A short email — the occasion, the house, the timing, and one question that’s on your mind — is the best way in. A reply usually follows within two working days.
For confidential inquiries, write directly to management@nicolai-wiedmer.de.
Frequently asked questions
Which areas does a consulting engagement typically cover?
The focus areas are concept and menu, F&B strategy for hotels and independent houses, repositioning existing restaurants, building and onboarding kitchen teams, and guest-chef residencies as part of a realignment. The situation in front of us sets the agenda, not a template.
What does a first conversation look like?
Usually a thirty-minute call or a meeting on site.
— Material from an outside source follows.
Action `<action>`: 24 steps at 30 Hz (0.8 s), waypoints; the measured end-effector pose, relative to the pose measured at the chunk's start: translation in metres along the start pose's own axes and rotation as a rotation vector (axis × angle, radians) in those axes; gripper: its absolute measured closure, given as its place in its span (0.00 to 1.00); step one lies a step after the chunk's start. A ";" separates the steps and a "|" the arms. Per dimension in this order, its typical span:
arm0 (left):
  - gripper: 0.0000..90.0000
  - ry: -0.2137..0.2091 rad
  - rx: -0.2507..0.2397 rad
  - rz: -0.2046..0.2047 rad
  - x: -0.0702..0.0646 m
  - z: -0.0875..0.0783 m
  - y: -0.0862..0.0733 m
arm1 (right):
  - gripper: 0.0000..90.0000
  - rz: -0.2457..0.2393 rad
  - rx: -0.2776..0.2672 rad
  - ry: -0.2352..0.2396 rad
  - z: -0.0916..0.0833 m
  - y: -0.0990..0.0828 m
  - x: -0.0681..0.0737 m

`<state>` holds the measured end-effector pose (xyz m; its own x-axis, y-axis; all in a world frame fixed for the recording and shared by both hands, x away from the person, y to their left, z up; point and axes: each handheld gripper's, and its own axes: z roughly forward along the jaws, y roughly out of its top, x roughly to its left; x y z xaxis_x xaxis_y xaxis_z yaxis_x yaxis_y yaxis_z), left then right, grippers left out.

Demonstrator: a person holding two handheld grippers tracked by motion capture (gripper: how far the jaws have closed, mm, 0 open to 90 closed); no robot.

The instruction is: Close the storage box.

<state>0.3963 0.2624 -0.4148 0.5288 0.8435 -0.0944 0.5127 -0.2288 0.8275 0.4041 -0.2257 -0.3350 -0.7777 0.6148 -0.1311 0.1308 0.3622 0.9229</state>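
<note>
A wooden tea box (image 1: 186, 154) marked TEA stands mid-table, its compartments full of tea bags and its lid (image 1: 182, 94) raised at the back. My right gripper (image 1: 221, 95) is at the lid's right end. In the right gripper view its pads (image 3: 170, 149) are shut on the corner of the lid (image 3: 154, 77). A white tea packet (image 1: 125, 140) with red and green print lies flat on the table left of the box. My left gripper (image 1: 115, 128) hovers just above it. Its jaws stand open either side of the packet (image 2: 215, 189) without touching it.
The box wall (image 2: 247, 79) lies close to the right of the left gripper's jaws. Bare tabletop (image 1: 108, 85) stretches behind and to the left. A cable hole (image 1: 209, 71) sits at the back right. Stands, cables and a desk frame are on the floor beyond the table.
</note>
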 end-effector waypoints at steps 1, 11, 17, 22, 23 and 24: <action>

The aim is to get to know one another and to make an honest call on whether the situation and this approach to consulting are a match. The first conversation is not a sales meeting.
Does Nicolai also advise on hotel F&B?
Yes — hotel F&B is one of the most common reasons clients reach out. Breakfast service, bar, room service, signature restaurant: the full F&B picture of a house. Eckert (restaurant plus a 46-room hotel) is the day-to-day reference point.
Does Nicolai work with fixed packages?
No. Every situation is different, and a pre-packaged offer would hollow out the very thing that makes consulting useful. Fit is settled in the first conversation; scope is set out in the proposal — tailored, not off the shelf.
What are typical reasons clients commission consulting?
Opening or reopening a restaurant; realigning a hotel F&B operation after a change in ownership or generation; repositioning after several stable but quietly faded years; building or restructuring a kitchen team; menu development for a specific format.
Is consulting also available in Switzerland and Austria?
Yes — the DACH region is the natural reach. Swiss houses and Austrian hotel groups are obvious conversation partners, not least because of the tri-border region and the JRE network.